__EXERCISE__
Pictures in the material below are to be left out, and only the lines from the line with "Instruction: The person" up to and including the line with "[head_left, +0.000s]" are to be written out exactly.

__INPUT DATA__
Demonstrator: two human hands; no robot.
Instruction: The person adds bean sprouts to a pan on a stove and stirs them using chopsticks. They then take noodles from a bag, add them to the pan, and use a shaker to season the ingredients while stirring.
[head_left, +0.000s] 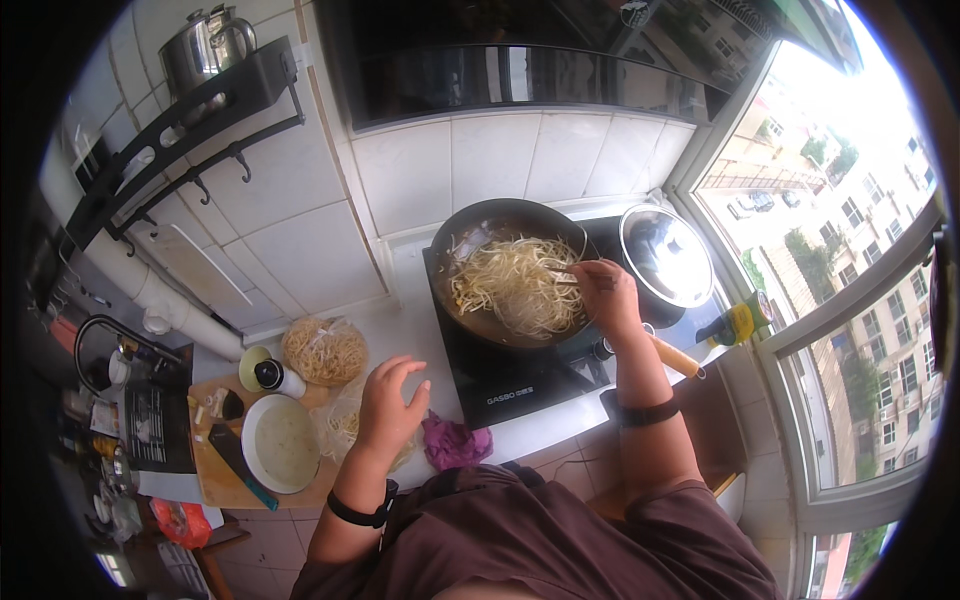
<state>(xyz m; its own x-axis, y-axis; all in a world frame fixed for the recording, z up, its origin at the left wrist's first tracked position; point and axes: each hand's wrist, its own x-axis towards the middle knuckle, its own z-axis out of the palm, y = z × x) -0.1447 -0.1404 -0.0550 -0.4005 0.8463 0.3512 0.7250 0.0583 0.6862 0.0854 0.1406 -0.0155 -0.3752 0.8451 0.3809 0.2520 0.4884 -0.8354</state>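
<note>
Bean sprouts (517, 281) fill the middle of a dark wok (480, 330) on the black gas stove (480, 379). My right hand (609, 294) grips a pair of chopsticks (564, 275) over the wok's right side, their tips among the sprouts. The wok's wooden handle (675, 356) passes beneath my right forearm. Holding nothing, my left hand (391, 405) hovers left of the stove, fingers apart. Near it are a clear plastic bag of sprouts (341, 427) and a crumpled purple cloth or bag (457, 442).
A glass-lidded pot (667, 255) stands right of the wok, and a yellow-labelled bottle (739, 319) beside the window. On the left, a cutting board (217, 480) bears a white bowl (281, 442) and a knife (238, 461). Bagged noodles (325, 351) lie behind. The range hood (525, 75) overhangs the stove.
</note>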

__SOLUTION TO THE PROBLEM__
Instruction: The person adds bean sprouts to a pan on a stove and stirs them using chopsticks. They then take noodles from a bag, add them to the pan, and use a shaker to season the ingredients while stirring.
[head_left, +0.000s] 

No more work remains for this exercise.